## Exercise details:
Only lines with the word "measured" are wanted; copy each of them from the listing below.

## Data shown:
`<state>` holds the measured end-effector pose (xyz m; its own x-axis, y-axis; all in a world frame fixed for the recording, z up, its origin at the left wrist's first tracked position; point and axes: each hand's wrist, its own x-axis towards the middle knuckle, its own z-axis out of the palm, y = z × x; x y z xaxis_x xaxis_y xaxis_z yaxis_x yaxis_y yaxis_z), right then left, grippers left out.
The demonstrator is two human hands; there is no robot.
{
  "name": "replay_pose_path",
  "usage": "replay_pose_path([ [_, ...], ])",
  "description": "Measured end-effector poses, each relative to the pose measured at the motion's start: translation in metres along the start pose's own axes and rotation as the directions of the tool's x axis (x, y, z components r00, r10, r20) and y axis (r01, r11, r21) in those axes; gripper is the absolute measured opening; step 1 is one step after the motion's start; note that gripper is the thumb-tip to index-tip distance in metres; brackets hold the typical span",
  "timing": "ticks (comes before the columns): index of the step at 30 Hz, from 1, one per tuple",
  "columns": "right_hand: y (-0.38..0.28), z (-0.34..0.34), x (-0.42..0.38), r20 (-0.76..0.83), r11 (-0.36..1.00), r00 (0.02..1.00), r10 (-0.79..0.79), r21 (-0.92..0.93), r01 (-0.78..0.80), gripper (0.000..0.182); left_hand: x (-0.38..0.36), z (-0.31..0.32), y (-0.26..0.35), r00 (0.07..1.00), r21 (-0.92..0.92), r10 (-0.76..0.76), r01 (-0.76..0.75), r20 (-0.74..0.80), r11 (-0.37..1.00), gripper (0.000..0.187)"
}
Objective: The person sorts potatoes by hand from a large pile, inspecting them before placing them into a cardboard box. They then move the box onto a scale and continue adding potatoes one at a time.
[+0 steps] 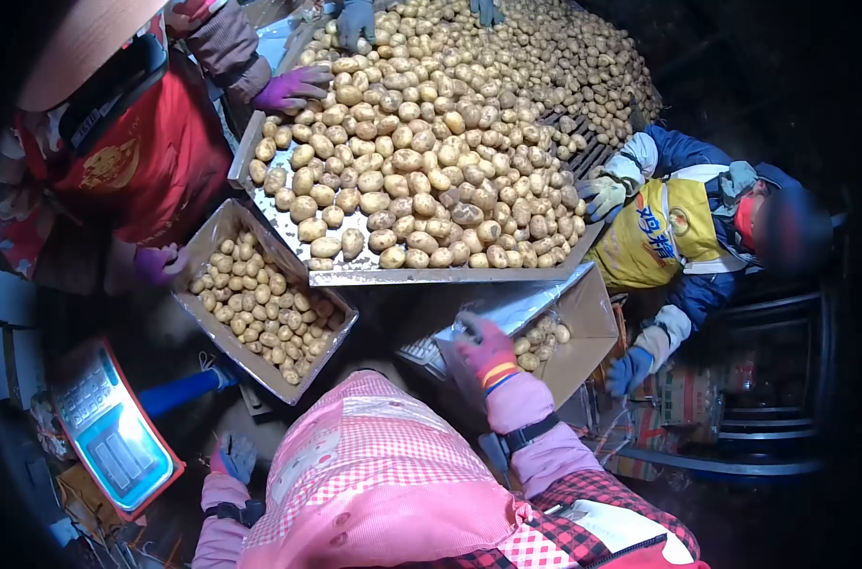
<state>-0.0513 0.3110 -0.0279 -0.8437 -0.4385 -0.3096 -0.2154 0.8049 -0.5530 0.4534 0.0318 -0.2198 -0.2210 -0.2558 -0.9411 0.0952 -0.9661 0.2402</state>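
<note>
My right hand (486, 343), in a pink and grey glove, is at the near left edge of an open cardboard box (590, 318) with clear plastic at its side and a few potatoes (537, 343) inside. Its fingers are bent against the plastic, blurred, and what they grip cannot be made out. Low on the left hangs my left hand (233, 455) in a grey and pink glove, beside my apron, its fingers partly in shadow. Beyond both hands, a metal-edged sorting table (450, 276) bears a large heap of potatoes (421, 161).
A potato-filled box (334, 358) stands left of centre. A scale (118, 446) is at the lower left. One co-worker in a red apron (156, 152) is at the left, another in a yellow apron (654, 232) at the right. Gloved hands (357, 24) reach in at the top.
</note>
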Motion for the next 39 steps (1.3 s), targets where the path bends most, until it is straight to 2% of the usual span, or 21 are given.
replay_pose_path([
  [2,0.028,-0.014,0.04,-0.275,0.984,0.945,-0.176,-0.078,0.161,0.048,0.0,0.011,0.006,0.999,-0.01,0.016,-0.015,0.031,1.0,0.063],
  [4,0.01,-0.048,0.07,-0.306,0.993,0.951,-0.036,-0.121,-0.001,0.049,-0.004,0.026,0.007,0.997,-0.018,0.047,-0.046,0.055,0.999,0.063],
  [7,0.019,-0.061,0.117,-0.451,0.975,0.871,-0.197,-0.184,0.125,0.052,-0.02,0.049,0.005,0.998,-0.029,0.058,-0.058,-0.012,0.998,0.061],
  [8,0.022,-0.066,0.128,-0.429,0.98,0.887,-0.17,-0.168,0.107,0.053,-0.025,0.057,0.004,0.997,-0.033,0.069,-0.07,-0.027,0.997,0.061],
  [11,0.023,-0.073,0.16,-0.415,0.97,0.879,-0.234,-0.163,0.181,0.054,-0.037,0.078,0.001,0.995,-0.007,0.091,-0.091,-0.028,0.996,0.06],
  [13,0.016,-0.077,0.183,-0.447,0.927,0.821,-0.355,-0.284,0.246,0.052,-0.048,0.1,-0.003,0.992,-0.002,0.115,-0.115,-0.047,0.993,0.058],
  [16,0.0,-0.084,0.213,-0.433,0.87,0.76,-0.485,-0.325,0.37,0.047,-0.059,0.125,-0.019,0.986,-0.051,0.158,-0.161,-0.052,0.986,0.056],
  [18,-0.013,-0.087,0.22,-0.383,0.857,0.77,-0.511,-0.295,0.422,0.042,-0.068,0.128,-0.035,0.989,-0.088,0.141,-0.145,-0.048,0.985,0.053],
  [20,-0.026,-0.083,0.225,-0.234,0.729,0.693,-0.682,-0.295,0.618,0.038,-0.079,0.131,-0.05,0.99,-0.105,0.139,-0.142,-0.04,0.984,0.051],
  [21,-0.031,-0.078,0.224,-0.166,0.699,0.688,-0.706,-0.318,0.64,0.037,-0.084,0.129,-0.057,0.991,-0.139,0.127,-0.133,-0.051,0.981,0.05],
  [25,-0.03,-0.079,0.23,-0.087,0.663,0.67,-0.737,-0.286,0.692,0.035,-0.104,0.119,-0.082,0.974,-0.171,0.112,-0.146,-0.197,0.974,0.051],
  [27,-0.034,-0.081,0.229,-0.043,0.628,0.645,-0.763,-0.286,0.724,0.034,-0.106,0.11,-0.091,0.96,-0.272,0.047,-0.125,-0.277,0.954,0.053],
  [29,-0.036,-0.084,0.23,-0.008,0.592,0.608,-0.794,-0.239,0.77,0.033,-0.111,0.113,-0.095,0.963,-0.259,0.064,-0.134,-0.263,0.957,0.051],
  [31,-0.037,-0.085,0.228,-0.036,0.641,0.653,-0.757,-0.236,0.73,0.034,-0.113,0.127,-0.092,0.962,-0.228,0.08,-0.143,-0.262,0.963,0.045],
  [36,-0.022,-0.096,0.241,-0.164,0.738,0.725,-0.669,-0.263,0.621,0.037,-0.106,0.15,-0.081,0.973,-0.156,0.115,-0.147,-0.198,0.977,0.049],
  [38,-0.024,-0.106,0.249,-0.203,0.8,0.784,-0.587,-0.293,0.524,0.038,-0.105,0.152,-0.077,0.973,-0.156,0.134,-0.164,-0.188,0.974,0.05],
  [39,-0.025,-0.105,0.257,-0.242,0.797,0.774,-0.586,-0.347,0.495,0.042,-0.104,0.152,-0.076,0.973,-0.155,0.14,-0.169,-0.184,0.973,0.05],
])
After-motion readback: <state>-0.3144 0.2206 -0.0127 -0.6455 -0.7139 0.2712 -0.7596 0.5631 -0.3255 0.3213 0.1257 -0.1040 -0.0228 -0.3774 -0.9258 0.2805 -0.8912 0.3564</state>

## Completed task:
`<state>` holds the measured end-effector pose (xyz m; its own x-axis, y-axis; all in a world frame fixed for the recording, z up, its origin at the left wrist's first tracked position; point and axes: each hand's wrist, its own x-axis towards the middle knuckle, its own z-axis out of the palm, y = z × x; x y z xaxis_x xaxis_y xaxis_z yaxis_x yaxis_y yaxis_z), right then left, grippers left out.
  "description": "Measured end-effector poses, each relative to the pose measured at the motion's start: translation in metres along the start pose's own axes and rotation as the directions of the tool's x axis (x, y, z components r00, r10, r20) and y axis (r01, r11, r21) in those axes; gripper is the absolute measured opening; step 1 is one step after the motion's start; note that gripper is the thumb-tip to index-tip distance in metres; brackets hold the typical span",

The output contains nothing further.